Faillite des politiques publiques, dévalorisation et déconsidération des branches de la recherche, absence de réactivité chez les chercheurs algériens…, le professeur en sciences politiques à l’université d’Alger, auteur de centaines de publications scientifiques, n’y est pas allé de main morte pour faire le « procès » des pouvoirs publics et celui des chercheurs algériens. « Nous n’avons pas de centres de recherches, mais des cimetières de recherche », soulignait-il hier lors de d’une conférence au Centre des études stratégiques du quotidien national Echaâb. Une conférence qui intervient quelques jours après l’annonce de l’installation d’une commission au niveau du ministère de l’Enseignement supérieur et de la Recherche scientifique, chargée de l’évaluation de l’état de la recherche scientifique. « La recherche scientifique n’est pas seulement en crise, mais plus grave, on a l’impression que personne n’en éprouve le besoin, alors qu’elle peut aider à régler bien des problèmes », affirme le docteur Bouhouche. Les pouvoirs publics se sont fourvoyés, selon lui, dans une « politique erronée et infructueuse ».
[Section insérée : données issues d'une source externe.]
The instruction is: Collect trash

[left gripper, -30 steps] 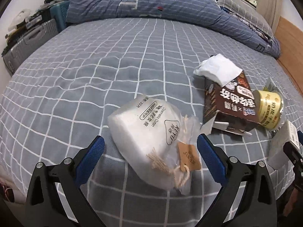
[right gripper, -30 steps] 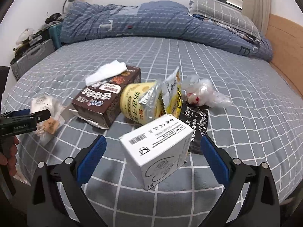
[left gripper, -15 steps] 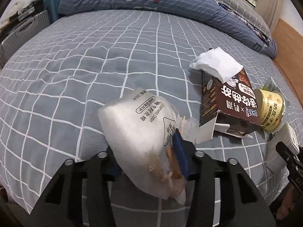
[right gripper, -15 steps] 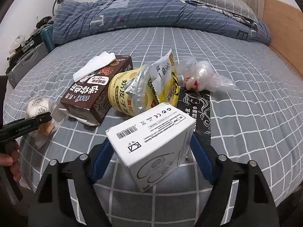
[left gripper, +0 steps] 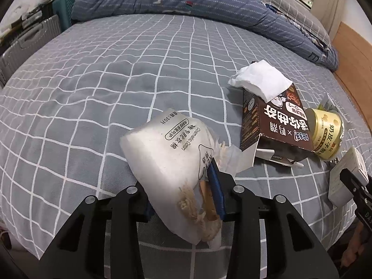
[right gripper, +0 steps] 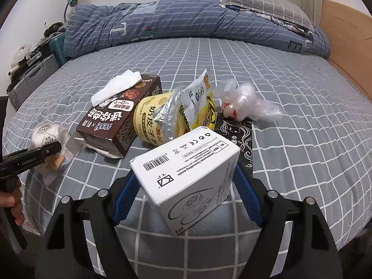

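Note:
In the left wrist view my left gripper [left gripper: 181, 186] is closing on a white cosmetic-cotton bag [left gripper: 169, 153] with a string tie, and its blue pads press the bag's lower end. The bag stands tilted just above the grey checked bed sheet [left gripper: 116, 69]. In the right wrist view my right gripper [right gripper: 183, 176] is shut on a white cardboard box [right gripper: 186, 167], held tilted over the bed's near edge. Behind it lie a brown carton [right gripper: 116, 125] with a tissue [right gripper: 116, 88] on top, a yellow cup [right gripper: 151, 118], a snack wrapper [right gripper: 197, 97], a clear plastic bag [right gripper: 246, 104] and a black wrapper [right gripper: 237, 134].
A folded blue quilt [right gripper: 186, 18] and a pillow [right gripper: 262, 2] lie across the far end of the bed. A wooden headboard [right gripper: 344, 46] runs along the right. Grey suitcases [left gripper: 23, 46] stand off the bed's left side. A person's hand [right gripper: 14, 200] holds the left gripper's handle.
Both grippers went from wide open to closed: the left on the cotton bag, the right on the white box. Both items now sit tilted and slightly lifted.

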Action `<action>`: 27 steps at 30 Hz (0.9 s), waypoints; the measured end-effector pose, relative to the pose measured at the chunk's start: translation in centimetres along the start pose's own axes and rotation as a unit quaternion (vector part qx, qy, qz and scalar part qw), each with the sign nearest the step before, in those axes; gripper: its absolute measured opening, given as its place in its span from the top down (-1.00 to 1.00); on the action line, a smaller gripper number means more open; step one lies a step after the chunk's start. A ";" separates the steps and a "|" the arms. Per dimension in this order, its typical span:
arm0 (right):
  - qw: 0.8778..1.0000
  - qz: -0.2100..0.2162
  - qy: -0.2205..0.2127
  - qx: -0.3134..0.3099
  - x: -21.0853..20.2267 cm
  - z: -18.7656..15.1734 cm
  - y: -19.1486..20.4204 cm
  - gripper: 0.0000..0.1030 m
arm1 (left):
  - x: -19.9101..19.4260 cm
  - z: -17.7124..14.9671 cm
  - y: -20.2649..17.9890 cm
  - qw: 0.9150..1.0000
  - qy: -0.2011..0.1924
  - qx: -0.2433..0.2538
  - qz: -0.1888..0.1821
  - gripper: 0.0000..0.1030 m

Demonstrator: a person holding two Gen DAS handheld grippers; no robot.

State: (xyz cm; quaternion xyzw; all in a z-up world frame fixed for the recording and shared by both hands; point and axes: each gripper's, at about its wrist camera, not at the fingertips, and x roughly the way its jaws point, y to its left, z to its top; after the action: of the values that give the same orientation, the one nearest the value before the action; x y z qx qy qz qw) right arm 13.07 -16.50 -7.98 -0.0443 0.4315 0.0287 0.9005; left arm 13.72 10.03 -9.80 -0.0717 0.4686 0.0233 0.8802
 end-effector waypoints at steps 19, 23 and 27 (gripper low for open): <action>0.999 0.027 -0.029 -0.014 -4.1 -0.4 0.6 -0.46 | -4.8 -1.6 -0.5 1.000 -0.016 0.012 0.004 0.27; 0.999 0.030 -0.028 -0.004 -4.9 -0.8 0.3 -0.46 | -6.0 -2.5 -0.9 1.000 -0.020 0.015 0.000 0.27; 0.999 0.029 -0.029 -0.001 -5.4 -1.3 0.2 -0.45 | -6.7 -3.5 -1.3 1.000 -0.020 0.013 -0.014 0.27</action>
State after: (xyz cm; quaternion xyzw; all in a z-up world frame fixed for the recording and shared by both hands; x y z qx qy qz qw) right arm 8.67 -16.53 -4.57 -0.0324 0.4062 0.0564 0.9115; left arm 7.25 8.41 -6.01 -0.0657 0.4504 0.0064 0.8904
« On persiste encore à ignorer la nécessité de s’appuyer sur la recherche scientifique et on penche plus pour l’importation de solutions clé en main que vers le développement de la recherche nationale. » Pour rogner sur les budgets de la recherche scientifique, présentée comme étant « trop coûteuse au Trésor public, les autorités prétextent souvent l’austérité financière et la rationalisation des dépenses publiques ». L’argent existe alors que les chercheurs sont privés de financement. A titre de rappel, le budget alloué par l’Etat au développement de la recherche est de 100 milliards de dinars pour les 5 années à venir.La crise que traverse actuellement la recherche scientifique est la conjugaison de plusieurs facteurs. Déficit en encadrement de qualité et dans les management des ressources humaines. « Les centres de recherches emploient tous ceux qui cherchent… pitance », plaisante-t-il. Dévalorisation des outils de la recherche et absence de volonté politique. Docteur Amar Bouhouche raconte à ce propos « l’histoire d’un ancien ministre des Finances parachuté directeur du Centre national des études stratégiques à la fin de son exercice ministériel, alors qu’il n’avait pas de qualifications particulières dans le domaine de la recherche scientifique ». Mais de tous les maux dont souffre la recherche scientifique en Algérie, les plus handicapants sont, selon le conférencier, ceux relatifs aux sources de financement et à son système d’organisation.
La recherche scientifique est malade, à ses dires, de « sa législation ». Une législation qui « profite » à l’appareil bureaucratique, qui fait primer « le respect des cadres juridiques et administratifs sur les objectifs de la recherche elle-même ». Les chercheurs subissent le diktat des administrateurs, regrette le professeur. « Ce sont eux et eux seuls qui décident de ce à quoi le chercheur est astreint comme objectifs de recherche ». C’est aussi la « faute aux chercheurs » qui « aiment se mettre sous tutelle et n’essaient pas de s’en affranchir ». Pour sortir de l’impasse dans laquelle s’est engouffrée la recherche scientifique, docteur Bouhouche plaide, entre autres, pour l’autonomie financière des centres de recherches. « Un système qui a fait ses preuves aux États-Unis d’Amérique et est adopté par de nombreux autres pays, dont la France qui vient d’accorder à ses 85 universités une autonomie financière », dit-il.